Input records:

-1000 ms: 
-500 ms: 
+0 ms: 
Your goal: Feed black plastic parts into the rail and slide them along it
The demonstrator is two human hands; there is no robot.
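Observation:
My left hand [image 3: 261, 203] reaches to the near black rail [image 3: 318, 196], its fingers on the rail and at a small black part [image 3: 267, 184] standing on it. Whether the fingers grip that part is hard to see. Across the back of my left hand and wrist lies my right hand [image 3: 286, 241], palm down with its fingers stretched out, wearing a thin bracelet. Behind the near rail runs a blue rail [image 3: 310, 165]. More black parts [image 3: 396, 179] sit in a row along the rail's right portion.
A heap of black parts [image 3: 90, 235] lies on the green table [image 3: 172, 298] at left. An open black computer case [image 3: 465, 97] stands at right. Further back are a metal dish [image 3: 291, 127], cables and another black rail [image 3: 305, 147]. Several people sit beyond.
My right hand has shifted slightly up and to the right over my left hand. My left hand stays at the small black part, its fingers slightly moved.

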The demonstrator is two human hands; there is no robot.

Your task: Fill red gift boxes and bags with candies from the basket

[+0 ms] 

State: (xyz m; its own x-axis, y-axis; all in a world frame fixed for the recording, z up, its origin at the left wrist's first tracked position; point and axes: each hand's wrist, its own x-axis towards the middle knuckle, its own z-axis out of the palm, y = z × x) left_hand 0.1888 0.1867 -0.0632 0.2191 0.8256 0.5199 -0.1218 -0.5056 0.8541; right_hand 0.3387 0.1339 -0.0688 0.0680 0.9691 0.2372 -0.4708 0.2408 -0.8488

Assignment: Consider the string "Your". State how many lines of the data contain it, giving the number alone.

Response: 2